You often hear, from libertarian types and others, that America has never been richer, never been safer, never has it had so little poverty. Nothing to worry about, they say, all the doomer-type rhetoric from the far-Left and the far-Right is nonsensical.

Someone in the Soviet Union in 1970 could have made a similar argument. The peasants and workers have never been better off! And it is true, the Soviet people were better off than they were in 1917 by average incomes, literacy rates, ect. But it misses the point, as the Soviet Union’s economy of 1970 was nowhere near the level of it’s potential. Anatoly Karlin has written about this.

Americans are richer than ever before. We live longer than ever before. We’re less likely to die in car accidents. Our probability of being murdered is about equal to it was in the 1950s. But is our current situation the best it could be? Could America have gone in a different direction in the 1950s and wound up in a much better place?
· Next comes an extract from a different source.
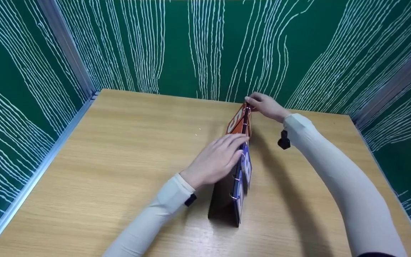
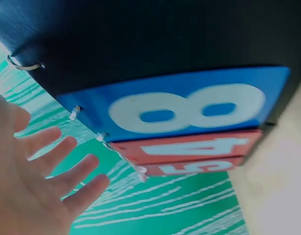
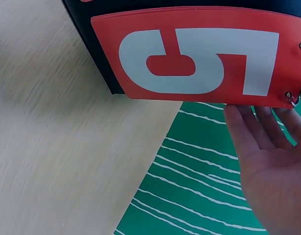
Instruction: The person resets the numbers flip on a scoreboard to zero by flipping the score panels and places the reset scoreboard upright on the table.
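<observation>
A flip scoreboard (image 1: 238, 192) stands tented on the table, its ringed ridge running away from me. On its left-wrist side are a blue 8 card (image 2: 185, 108) and red 4 and 5 cards; the right wrist view has a red 5 card (image 3: 199, 61). My left hand (image 1: 215, 157) lies over the middle of the ridge in the head view, its fingers loosely extended and apart in the left wrist view. At the far end my right hand (image 1: 268, 106) grips the scoreboard's top corner, fingertips partly hidden behind the card edge.
The scoreboard stands on a wooden table (image 1: 137, 150). Green walls (image 1: 177, 46) with white wavy lines rise behind and at both sides, with metal posts (image 1: 66, 46) at the corners. A dark shadow lies right of the scoreboard.
</observation>
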The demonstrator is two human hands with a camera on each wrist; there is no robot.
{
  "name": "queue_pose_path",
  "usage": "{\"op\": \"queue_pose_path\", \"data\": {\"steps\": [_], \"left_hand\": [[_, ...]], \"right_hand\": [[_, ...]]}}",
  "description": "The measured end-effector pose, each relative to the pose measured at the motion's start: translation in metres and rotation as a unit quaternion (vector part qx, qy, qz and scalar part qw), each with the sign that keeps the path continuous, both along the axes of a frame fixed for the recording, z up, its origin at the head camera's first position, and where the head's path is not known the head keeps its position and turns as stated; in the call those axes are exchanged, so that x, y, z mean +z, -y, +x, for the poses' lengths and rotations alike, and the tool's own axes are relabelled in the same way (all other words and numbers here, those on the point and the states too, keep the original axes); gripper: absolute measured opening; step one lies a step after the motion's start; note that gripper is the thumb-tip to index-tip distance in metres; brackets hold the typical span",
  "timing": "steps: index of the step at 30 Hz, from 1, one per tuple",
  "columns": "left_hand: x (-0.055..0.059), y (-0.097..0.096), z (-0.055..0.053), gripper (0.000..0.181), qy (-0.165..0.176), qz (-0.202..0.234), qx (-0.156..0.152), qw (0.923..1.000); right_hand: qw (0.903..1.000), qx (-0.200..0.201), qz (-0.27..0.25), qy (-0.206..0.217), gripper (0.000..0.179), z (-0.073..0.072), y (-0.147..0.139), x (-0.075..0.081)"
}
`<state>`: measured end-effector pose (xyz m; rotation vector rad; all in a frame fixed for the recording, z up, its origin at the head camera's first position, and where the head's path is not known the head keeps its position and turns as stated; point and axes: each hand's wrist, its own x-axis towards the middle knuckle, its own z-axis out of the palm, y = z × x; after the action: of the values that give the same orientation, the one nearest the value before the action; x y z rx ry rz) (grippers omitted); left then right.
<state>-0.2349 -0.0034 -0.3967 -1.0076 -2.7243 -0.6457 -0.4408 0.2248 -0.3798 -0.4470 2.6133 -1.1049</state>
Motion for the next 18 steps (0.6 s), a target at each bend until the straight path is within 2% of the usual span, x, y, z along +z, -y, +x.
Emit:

With all the advances in police procedure, better communication and record keeping, DNA evidence, mass surveillance, and with advances in medicine meaning people who get shot are much more likely to survive, shouldn’t the murder rate be a lot lower than it was in the 1950s?

I do think that some in the alt-Right are being too pessimistic about the future of America. They say that a White minority America will inevitably be part of the “third world.” A nation that is 48% White and 9% East Asian won’t be part of the third world. There will still be many intelligent, creative people to move its economy forward. Technology will alleviate some of the problems created by demographic change and cultural decline. Laziness? Robots will pick up the slack. Crime? Mass surveillance will make catching criminals easier. Corruption? Computers will make spotting it easier. STDs? Medicine will improve. No, America won’t be part of third world. But it will be a second-rate country. It will not have lived up to the potential it had in 1955, when it had virtually every advantage a country could ask for.